Джализ отставил пустую чашку и, прикрыв рот ладонью, едва сдержал зевок.
- Простите. Еще она сказала, ее зовут Данара и она прислуживает иб-Барахье, а сюда пришла, чтобы узнать о моем здоровье. Дескать, провидица интересовалась. Я, конечно, удивился, зачем провидице спрашивать о таких вещах. Но… - голос Джализа с каждым словом становился все тише, и наконец юноша заснул, уронив голову на подушку.
- И в самом деле: зачем? - задумчиво произнес мастер битв, когда они, покинув шатер целительницы, стояли в тени башни и глядели на закатное солнце. - Что за дело иб-Барахье до моего сына?
- А с чего ты взял, доблестный ал-Леад, что эта Данара сказала твоему сыну правду? Насколько я понимаю, здесь, в оазисе, не слишком много мужчин, тем более - таких молодых и привлекательных, как Джализ.
Позже, замерев у выхода из башни и слушая песню йор-падд, Иллеар с досадой понял, что думает не о странном визите Безжалостной, не о чудесном исцелении Джализа, даже не о роковых словах иб-Барахьи. Нет, не о словах - о ее губах, о ее ресницах, о ее сосках, проступавших сквозь тонкую ткань платья. Яростное, огнистое желание пополам с нежностью - терпкий напиток. И шулдар был пьян им, пьян, как мальчишка, впервые познавший женщину.
Это все неожиданно ловко совпало с настроением песни. Что-то тревожное, саднящее шевельнулось в груди. Задумчиво покачав головой, Иллеар прошептал:
- Красиво поет.
И услышал в ответ:
- Верно говоришь. Душу вынимает - так поет.
Иллеар думал, что остался один: мастер битв, испросив дозволения, ушел в гостевые покои. Шулдар бы и сам с радостью последовал его примеру, да ведь все равно не заснуть. Поэтому и стоял, наблюдал за палатками йор-падд, размышлял, не навестить ли старую свою знакомую, Ламбэри…
Тощий старик, похожий на мумию, прочувствованно скрежетнул горлом и плюхнулся на плоский валун - одно из немногих свидетельств того, что некогда башню окружала стена.
- Так оно и бывает, - сказал, уставясь в ночь. - Как ни старайся, какие личины ни надевай, а наступит срок, и сущность твоя проступит, проявится. Взять хотя бы их, - он ткнул клюкой в сторону палаток, и Иллеар наконец-то узнал: да ведь это тот самый старик, которого они видели сегодня утром! - Йор-падды, гроза пустыни, жестокие, неуязвимые, гордые. Кричат всякому, кто подставит ухо: "Мужчины нам нужны только для любострастия да чтоб детей зачинать!" И ведь сами в это верят, вот что интересно. А послушаешь, как поют… Такая она, жизнь. - Старик, похоже, упоенно беседовал сам с собой, Иллеар ему нужен был лишь как повод. - У каждого, - продолжал он, - свои сокровенные тайны, каждый норовит их от других охранить и в то же время ими же с другими поделиться.

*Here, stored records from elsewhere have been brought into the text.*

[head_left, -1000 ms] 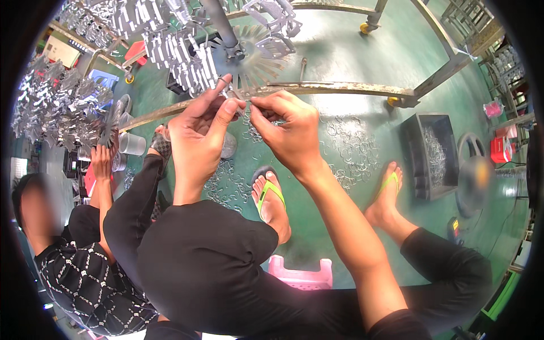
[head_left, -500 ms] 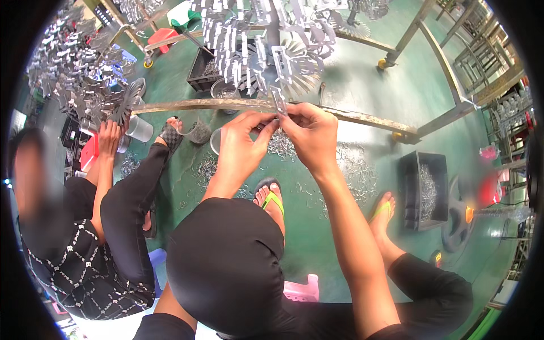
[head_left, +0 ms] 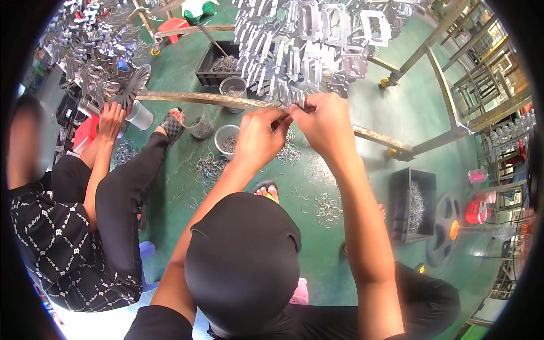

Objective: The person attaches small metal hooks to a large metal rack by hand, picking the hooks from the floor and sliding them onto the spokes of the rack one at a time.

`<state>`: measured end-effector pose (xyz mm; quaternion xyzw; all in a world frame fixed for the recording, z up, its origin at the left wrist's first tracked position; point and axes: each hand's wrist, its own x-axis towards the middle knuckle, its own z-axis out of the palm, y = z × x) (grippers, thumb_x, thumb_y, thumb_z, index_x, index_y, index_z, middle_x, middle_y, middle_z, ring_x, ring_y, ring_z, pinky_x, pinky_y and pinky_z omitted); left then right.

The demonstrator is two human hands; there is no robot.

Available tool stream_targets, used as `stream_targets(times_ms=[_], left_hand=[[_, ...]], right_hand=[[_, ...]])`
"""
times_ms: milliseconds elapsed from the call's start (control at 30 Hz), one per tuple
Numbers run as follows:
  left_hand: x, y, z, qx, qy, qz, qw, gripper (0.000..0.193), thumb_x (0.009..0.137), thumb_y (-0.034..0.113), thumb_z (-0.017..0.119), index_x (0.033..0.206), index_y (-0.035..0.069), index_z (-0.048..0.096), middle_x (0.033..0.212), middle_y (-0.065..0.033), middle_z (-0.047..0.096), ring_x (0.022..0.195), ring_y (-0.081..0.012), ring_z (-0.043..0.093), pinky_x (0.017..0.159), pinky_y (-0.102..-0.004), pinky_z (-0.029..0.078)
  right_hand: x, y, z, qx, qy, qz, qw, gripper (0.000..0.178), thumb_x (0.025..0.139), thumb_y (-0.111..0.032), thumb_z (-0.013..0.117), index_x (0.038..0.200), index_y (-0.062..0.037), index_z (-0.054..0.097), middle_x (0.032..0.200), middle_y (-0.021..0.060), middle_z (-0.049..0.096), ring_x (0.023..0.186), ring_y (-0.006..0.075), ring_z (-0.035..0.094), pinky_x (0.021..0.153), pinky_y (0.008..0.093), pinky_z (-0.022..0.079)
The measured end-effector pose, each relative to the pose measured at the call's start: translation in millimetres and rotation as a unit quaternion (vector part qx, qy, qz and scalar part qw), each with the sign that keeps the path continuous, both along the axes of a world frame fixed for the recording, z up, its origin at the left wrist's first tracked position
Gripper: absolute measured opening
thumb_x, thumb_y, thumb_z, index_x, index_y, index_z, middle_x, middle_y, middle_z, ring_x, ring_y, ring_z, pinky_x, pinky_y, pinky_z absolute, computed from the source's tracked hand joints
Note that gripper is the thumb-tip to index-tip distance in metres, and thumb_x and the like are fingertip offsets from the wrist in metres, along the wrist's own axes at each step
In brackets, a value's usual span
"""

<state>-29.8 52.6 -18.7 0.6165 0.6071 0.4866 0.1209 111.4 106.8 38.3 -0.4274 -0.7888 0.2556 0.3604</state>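
Note:
A dense cluster of silvery metal frames (head_left: 326, 28), many with rectangular openings, hangs in front of me. At its lower end my right hand (head_left: 328, 122) is closed, thumb and fingers pinched at the bottom of one metal frame (head_left: 300, 99). My left hand (head_left: 258, 136) is closed just beside it, its fingertips meeting the right thumb. Whatever the left fingers hold is too small and too covered to make out. Both hands are by a worn rail (head_left: 209, 99) that runs across behind them.
A black crate (head_left: 208, 71), a clear tub (head_left: 233, 88) and a white tub (head_left: 226, 139) hold small metal bits. Loose curved bits (head_left: 327, 209) litter the green floor. Another dark bin (head_left: 412, 207) stands right. At left, another person's hand (head_left: 111, 119) touches similar parts.
The hanging frames appear further right and fill more of the view. My hands have drawn closer together, and the frame between them is now more covered. My head view has shifted.

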Motion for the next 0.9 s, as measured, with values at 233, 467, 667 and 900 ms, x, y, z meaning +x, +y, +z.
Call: stream_targets(times_ms=[233,467,667,900], left_hand=[[-12,4,-12,-0.231,-0.448,-0.053,0.862,0.026,0.1,0.02,0.062,0.113,-0.002,0.065,0.098,-0.0128,0.07,0.084,-0.0186,0.069,0.075,-0.0361,0.057],[-27,28,-12,-0.192,-0.67,-0.101,0.71,0.029,0.108,0.019,0.046,0.124,-0.003,0.055,0.116,-0.0184,0.063,0.107,-0.0304,0.065,0.097,-0.0438,0.055],[-26,33,-16,-0.175,-0.645,-0.1,0.737,0.021,0.106,0.016,0.052,0.112,-0.004,0.055,0.106,-0.0193,0.068,0.096,-0.0283,0.071,0.089,-0.0395,0.061],[-21,34,-18,-0.161,-0.635,-0.095,0.75,0.02,0.105,0.013,0.053,0.109,-0.006,0.056,0.105,-0.0209,0.069,0.094,-0.0286,0.072,0.089,-0.04,0.061]], right_hand=[[-1,14,0,-0.043,-0.007,-0.029,0.999,0.024,0.073,-0.009,0.075,0.066,0.0092,0.061,0.062,0.0271,0.059,0.058,0.0427,0.06,0.06,0.0453,0.049],[-3,27,-9,-0.029,-0.003,-0.029,0.999,0.024,0.071,-0.01,0.075,0.066,0.0087,0.062,0.061,0.0269,0.058,0.056,0.0413,0.058,0.059,0.0443,0.048],[-2,30,-13,-0.052,-0.003,-0.023,0.998,0.025,0.071,-0.012,0.075,0.066,0.009,0.063,0.059,0.0258,0.057,0.054,0.0389,0.058,0.058,0.0425,0.048],[0,29,-19,-0.062,0.031,-0.01,0.998,0.025,0.071,-0.013,0.075,0.068,0.009,0.064,0.057,0.024,0.056,0.051,0.0315,0.057,0.057,0.0409,0.048]])
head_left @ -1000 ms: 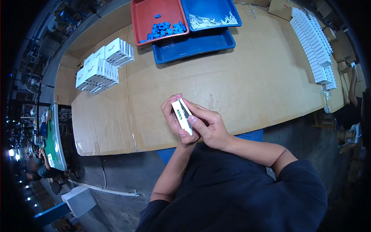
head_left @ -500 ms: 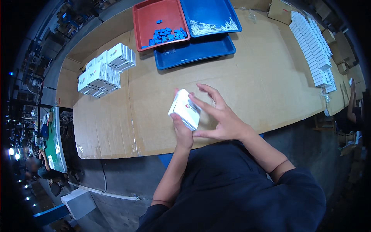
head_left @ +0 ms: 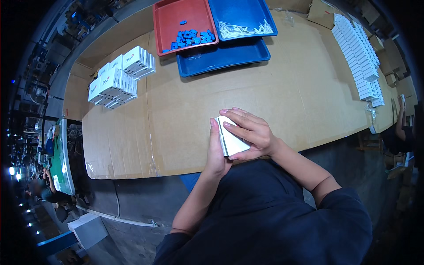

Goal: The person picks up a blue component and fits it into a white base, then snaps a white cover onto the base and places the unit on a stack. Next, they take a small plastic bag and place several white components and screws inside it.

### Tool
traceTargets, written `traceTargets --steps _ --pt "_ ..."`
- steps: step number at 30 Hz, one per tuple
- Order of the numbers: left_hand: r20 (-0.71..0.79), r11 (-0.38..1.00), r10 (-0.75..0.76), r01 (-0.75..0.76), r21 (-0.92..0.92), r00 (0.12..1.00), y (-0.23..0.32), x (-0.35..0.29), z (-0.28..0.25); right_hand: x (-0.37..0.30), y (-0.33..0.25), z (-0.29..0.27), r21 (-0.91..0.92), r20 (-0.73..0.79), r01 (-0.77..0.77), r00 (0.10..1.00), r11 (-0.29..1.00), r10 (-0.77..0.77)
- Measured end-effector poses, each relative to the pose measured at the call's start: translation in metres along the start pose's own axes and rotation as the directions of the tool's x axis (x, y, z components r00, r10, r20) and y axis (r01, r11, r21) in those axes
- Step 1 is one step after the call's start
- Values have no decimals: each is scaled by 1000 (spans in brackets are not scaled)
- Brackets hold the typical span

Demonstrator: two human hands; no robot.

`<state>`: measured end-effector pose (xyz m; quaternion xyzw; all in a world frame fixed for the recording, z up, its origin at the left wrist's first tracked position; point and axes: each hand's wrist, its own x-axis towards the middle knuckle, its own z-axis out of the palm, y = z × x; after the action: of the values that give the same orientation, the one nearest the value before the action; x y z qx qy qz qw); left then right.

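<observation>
Nearest, just beyond the dark shirt: both hands on one flat white box (head_left: 234, 138), held tilted above the near edge of the table. Left hand (head_left: 217, 153) closed around the left side, thumb lying along the edge; underside of the hold hidden. Right hand (head_left: 255, 134) over the broad face, fingers a little spread, thumb at the near end. No gap seen between right fingertips and box.

Change: half a second ago the right hand stood open and the left alone bore the box; now both have hold of it. Broad face still turned up, box slightly farther right. Judgement: a firmer, two-sided hold, handling of this box apparently unfinished. A dark line runs down its left edge; whether seam or opening, cannot tell.

Next out, cardboard table cover (head_left: 185, 99). Left: stacked white boxes (head_left: 115, 84). Farther, centre: lower blue tray (head_left: 225, 64), partly under a red tray (head_left: 182, 15) with small blue parts (head_left: 190, 39) and an upper blue tray (head_left: 240, 12) with slim white pieces (head_left: 245, 29). Far right: long rows of white boxes (head_left: 358, 62). Trays and stacks appear unchanged.
</observation>
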<state>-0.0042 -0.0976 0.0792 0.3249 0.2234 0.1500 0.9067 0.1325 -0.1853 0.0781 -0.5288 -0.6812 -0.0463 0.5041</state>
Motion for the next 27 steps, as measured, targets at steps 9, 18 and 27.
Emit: traceTargets --steps 9,18,27 --pt "151 842 359 -390 372 921 -22 15 -6 -2 -1 21 480 -165 -400 833 781 529" --pt "-98 948 259 -233 219 961 -7 20 -16 -13 -2 9 224 53 -446 894 867 446" --pt "-147 961 160 -120 250 976 -15 19 -17 -23 10 21 -47 56 -240 969 970 243"
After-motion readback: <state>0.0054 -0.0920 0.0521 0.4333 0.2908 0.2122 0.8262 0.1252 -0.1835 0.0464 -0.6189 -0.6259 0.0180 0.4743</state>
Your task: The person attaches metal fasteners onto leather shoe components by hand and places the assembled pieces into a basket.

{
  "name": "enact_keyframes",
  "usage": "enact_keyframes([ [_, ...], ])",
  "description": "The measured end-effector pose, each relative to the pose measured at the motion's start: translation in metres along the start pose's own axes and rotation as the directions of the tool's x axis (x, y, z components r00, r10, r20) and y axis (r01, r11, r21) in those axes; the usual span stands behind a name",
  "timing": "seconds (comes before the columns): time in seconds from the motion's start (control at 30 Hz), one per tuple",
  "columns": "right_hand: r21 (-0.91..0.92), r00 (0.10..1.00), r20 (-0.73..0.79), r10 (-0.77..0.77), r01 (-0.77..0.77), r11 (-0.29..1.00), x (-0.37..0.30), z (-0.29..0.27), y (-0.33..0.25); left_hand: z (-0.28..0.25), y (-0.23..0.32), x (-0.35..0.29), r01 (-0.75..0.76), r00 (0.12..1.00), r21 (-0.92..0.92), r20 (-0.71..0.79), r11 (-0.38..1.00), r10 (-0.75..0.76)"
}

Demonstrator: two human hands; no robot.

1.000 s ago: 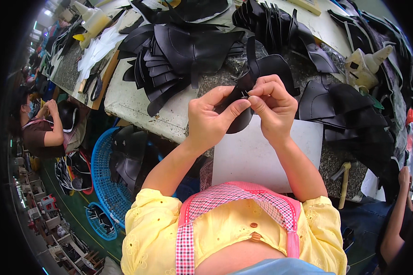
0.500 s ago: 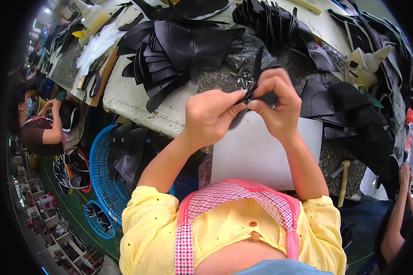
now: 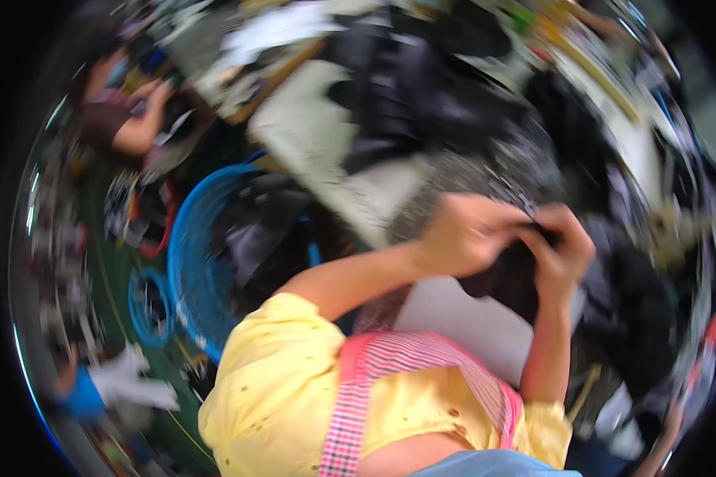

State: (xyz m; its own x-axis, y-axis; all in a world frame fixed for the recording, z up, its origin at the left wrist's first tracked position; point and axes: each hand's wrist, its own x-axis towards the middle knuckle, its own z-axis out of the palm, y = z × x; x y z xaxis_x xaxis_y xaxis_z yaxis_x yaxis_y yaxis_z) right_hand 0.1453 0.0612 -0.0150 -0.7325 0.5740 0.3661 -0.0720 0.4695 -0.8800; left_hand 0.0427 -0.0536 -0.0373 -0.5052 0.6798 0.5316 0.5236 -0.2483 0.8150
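Between my two hands hangs a black leather piece [image 3: 501, 280], its shape partly hidden by my fingers. My left hand [image 3: 468, 234] pinches one top edge of it. Close beside, with fingertips nearly touching the left ones, my right hand [image 3: 566, 245] pinches it too. Both hands are above a pale board [image 3: 473, 322] in front of my apron. The whole picture is smeared by motion, so details of the piece cannot be made out. Beyond my hands lies a fanned stack of black leather pieces [image 3: 422, 99] on the worktable [image 3: 306, 131].
A blue plastic basket [image 3: 184, 278] with black pieces in it stands left of the table, with a smaller blue basket [image 3: 139, 306] farther left. At the right lie more dark pieces [image 3: 632, 302]. Another person [image 3: 123, 119] sits at the far left.
The view has swung and blurred, so the scene appears turned. My hands now sit lower and farther right in the picture, still gripping the black leather piece, which hangs lower and shows more of itself.
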Motion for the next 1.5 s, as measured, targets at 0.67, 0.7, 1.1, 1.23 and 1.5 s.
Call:
enact_keyframes([
  [0.67,0.052,0.903,0.158,-0.4,0.397,0.916,0.007,0.005,0.005,0.007,-0.003,-0.008,0.037,0.964,-0.345,-0.233,0.938,-0.124],
  [0.7,0.063,0.901,0.164,-0.402,0.398,0.915,0.005,0.006,0.007,0.008,-0.003,-0.01,-0.026,0.954,-0.22,-0.298,0.975,-0.042],
  [1.1,0.59,0.941,0.337,-0.01,-0.203,0.781,-0.011,-0.019,0.02,0.021,0.001,-0.015,-0.464,0.746,0.386,-0.316,0.798,0.586],
  [1.23,0.614,0.943,0.317,-0.097,-0.126,0.78,-0.014,-0.024,0.025,0.032,0.005,-0.02,-0.377,0.823,0.143,-0.402,0.915,0.402],
  [1.5,0.186,0.832,0.228,-0.506,0.473,0.861,-0.013,-0.02,-0.003,0.031,0.013,-0.025,0.078,0.981,-0.456,-0.122,0.887,-0.149],
])
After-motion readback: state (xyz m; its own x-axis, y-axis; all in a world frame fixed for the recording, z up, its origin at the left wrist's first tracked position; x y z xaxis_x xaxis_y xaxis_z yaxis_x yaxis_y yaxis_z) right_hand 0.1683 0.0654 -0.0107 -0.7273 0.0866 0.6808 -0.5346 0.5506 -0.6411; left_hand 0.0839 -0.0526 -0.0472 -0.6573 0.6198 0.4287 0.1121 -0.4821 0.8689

Иллеар кивнул из вежливости и стал было спускаться к палаткам.
- А тебе, - сказал вдруг старик, - спасибо, твое могущество. Вовремя приехал. Век-то мой, по всему, на исходе. Вовремя, вовремя… Не люблю, понимаешь, оставлять незавершенные дела.
- Боюсь, почтенный, в этом я тебе вряд ли помогу, - скупо проронил Иллеар. Зря он ввязался в разговор. Мог бы и раньше догадаться, что старик - местный блаженный, без которых не обходится ни одно уважающее себя селение.
- А ты не бойся! Тебе и делать-то ничего не надо: побудь здесь еще денек-другой - и все. Все само сделается, а я только заверю, - и он, метнув в сторону Иллеара пытливый, совсем не дураковский взгляд, черкнул по песку клюкой, будто и в самом деле ставил роспись. - А уж что дальше - не моя забота. Другие придут, другие вместо меня на душу будут брать всякое. Охранитель им в помощь, а мне главное: чтоб в душезнатцы там не угодить, - старик кивнул на небо и подмигнул Иллеару. - В общем, благодарствую, твое могущество. Выручил, как есть выручил.
"И угораздило же меня!.."
Иллеар молча развернулся и пошел к кострам и палаткам йор-падд.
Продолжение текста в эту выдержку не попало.